# EEG results



## Bedge (Nov 2, 2005)

Hi All,

I am after some feedback from those who might be in a similar situation to me.

My DP, Panic Disorder, Agoraphobia etc has been on and off for almost 4 years. It's not drug induced, and I have not suffered from any horrible experiences in life. So no real solid cause for it is known.

At the beginning of this year I had a seizure. I was referred to neurology at my hospital and they ran a few tests including a EEG. EEG indicated I have 'irregular brain waves'. Apparently 2% of the population can have this with out suffering from epilepsy (I think??). FYI - we have put the actual seizure down as fainting episode as it hasn't happened again.

I have asked my neurologist on a few occasions if he thinks that my DP symptoms stem from this condition. For which he doesn't think is possible. It makes sense to me that 'irregular brain waves' may cause some slight discomfort or distortion, for which I may then develop panic disorder and agoraphobia due to it being un-diagnosed for so long.

Has anyone actually had a EEG done which gave them similar results? I am wondering if I should now find a new Dr for a 2nd opinion. Or I wonder if I am just searching for a cause or something to blame that just doesn't exists. Maybe it is just emotional and i should except it.

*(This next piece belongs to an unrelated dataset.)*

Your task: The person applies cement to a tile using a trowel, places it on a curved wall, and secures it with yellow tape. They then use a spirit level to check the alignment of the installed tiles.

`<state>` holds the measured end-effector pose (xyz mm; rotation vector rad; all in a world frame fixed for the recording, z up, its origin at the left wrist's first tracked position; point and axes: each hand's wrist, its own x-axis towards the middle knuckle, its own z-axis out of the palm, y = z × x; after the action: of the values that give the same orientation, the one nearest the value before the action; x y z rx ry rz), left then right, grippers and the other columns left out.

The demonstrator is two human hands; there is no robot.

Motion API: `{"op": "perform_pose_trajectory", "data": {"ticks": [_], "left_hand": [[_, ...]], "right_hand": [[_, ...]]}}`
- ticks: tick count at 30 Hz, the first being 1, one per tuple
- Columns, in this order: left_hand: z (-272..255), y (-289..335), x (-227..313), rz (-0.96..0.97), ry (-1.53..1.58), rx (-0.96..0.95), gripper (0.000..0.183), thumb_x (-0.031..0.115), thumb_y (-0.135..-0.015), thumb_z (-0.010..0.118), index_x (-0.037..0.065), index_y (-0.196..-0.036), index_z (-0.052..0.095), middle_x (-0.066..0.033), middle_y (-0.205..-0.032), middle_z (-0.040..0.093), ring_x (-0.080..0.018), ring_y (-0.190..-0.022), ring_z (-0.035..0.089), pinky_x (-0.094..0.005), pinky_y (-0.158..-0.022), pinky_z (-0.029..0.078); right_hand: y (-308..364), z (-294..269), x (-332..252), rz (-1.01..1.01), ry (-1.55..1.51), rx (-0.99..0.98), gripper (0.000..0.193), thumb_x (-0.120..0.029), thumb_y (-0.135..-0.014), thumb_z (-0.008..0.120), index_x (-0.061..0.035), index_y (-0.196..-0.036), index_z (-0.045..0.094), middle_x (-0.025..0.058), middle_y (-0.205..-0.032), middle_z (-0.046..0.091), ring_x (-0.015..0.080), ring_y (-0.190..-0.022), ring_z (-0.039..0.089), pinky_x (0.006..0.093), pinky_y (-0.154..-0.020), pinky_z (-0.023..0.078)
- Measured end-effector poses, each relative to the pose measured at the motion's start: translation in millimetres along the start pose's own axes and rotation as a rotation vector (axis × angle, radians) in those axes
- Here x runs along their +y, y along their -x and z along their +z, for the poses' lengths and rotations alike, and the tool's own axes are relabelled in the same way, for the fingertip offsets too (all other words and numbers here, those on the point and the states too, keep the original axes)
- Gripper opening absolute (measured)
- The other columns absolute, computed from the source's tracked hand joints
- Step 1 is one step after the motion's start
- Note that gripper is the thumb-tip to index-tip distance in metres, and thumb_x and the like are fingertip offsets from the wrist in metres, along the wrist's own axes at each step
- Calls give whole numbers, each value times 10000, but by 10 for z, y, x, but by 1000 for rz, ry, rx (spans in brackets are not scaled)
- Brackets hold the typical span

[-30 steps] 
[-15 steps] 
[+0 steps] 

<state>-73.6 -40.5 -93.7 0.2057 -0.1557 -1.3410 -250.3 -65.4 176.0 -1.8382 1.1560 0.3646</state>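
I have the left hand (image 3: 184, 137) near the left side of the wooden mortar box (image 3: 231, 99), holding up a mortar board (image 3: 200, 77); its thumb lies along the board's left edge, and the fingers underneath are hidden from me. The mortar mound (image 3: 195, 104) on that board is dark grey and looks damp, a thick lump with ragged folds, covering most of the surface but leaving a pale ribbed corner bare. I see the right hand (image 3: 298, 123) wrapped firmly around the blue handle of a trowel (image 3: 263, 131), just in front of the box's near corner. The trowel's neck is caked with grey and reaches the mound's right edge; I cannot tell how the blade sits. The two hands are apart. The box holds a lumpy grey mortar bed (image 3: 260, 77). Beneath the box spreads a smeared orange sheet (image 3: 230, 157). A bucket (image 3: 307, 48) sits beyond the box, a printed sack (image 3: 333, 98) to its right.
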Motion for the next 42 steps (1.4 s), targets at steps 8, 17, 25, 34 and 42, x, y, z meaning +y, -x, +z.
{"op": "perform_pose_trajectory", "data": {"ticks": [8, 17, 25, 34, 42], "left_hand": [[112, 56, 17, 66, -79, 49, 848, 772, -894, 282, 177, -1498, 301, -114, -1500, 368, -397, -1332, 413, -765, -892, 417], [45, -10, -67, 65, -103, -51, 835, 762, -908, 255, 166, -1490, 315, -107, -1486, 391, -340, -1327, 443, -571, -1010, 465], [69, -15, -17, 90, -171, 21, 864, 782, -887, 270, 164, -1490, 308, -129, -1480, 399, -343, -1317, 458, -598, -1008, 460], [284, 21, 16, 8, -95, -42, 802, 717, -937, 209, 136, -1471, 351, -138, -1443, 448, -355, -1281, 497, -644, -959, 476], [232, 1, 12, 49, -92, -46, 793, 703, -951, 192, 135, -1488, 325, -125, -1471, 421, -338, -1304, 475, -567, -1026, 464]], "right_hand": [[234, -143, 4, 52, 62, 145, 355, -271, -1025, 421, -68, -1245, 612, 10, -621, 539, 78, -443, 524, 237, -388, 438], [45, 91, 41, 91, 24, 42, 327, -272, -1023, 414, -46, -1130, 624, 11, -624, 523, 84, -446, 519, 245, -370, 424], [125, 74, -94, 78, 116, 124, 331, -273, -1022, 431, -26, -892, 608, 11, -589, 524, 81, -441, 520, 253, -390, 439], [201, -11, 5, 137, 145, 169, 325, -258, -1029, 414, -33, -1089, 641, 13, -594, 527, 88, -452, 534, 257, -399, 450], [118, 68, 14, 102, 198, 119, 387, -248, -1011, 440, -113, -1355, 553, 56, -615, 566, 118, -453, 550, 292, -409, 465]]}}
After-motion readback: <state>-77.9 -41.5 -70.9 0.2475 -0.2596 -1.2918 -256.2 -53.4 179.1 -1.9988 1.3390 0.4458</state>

Thoughts would be greatly appreciated!!


----------



## missjiller (Sep 8, 2006)

WOW that is SOOO odd..!! i used to faint all the time when i was in high school... i would be sitting in class and i would just faint... and about two years ago i fainted at my boyfriends house when i was in the bathroom with a towel on and fell down!! i was out cold for like 5 minutes! i've never known why... i have had little spurts of depersonalization all of my life it's only lately that they are all the time though. it got serious a few months ago... i haven't fainted in a long time though.. i wonder if i may have irregular brain waves?


----------



## Bedge (Nov 2, 2005)

elllo!

Well, fainting is different to a sezuire. It's just my apparent 'faint' looked like a tonic colonic seziure. So thats why it got all checked out. There are all sorts of faints in the way they look.

But if your fainting a lot you should get it checked out? Might be blood pressure or anything??

Bedge


----------



## Bedge (Nov 2, 2005)

P.S. I have heard fainting spells can also be hormonal for girls. Which would ring true considered yours was worse in your high school days?


----------



## Guest (Sep 28, 2006)

a number of neurological diseases can cause DR/DP. I know a guy who had this because of brain tumor. He removed the tumor and DPDR was gone.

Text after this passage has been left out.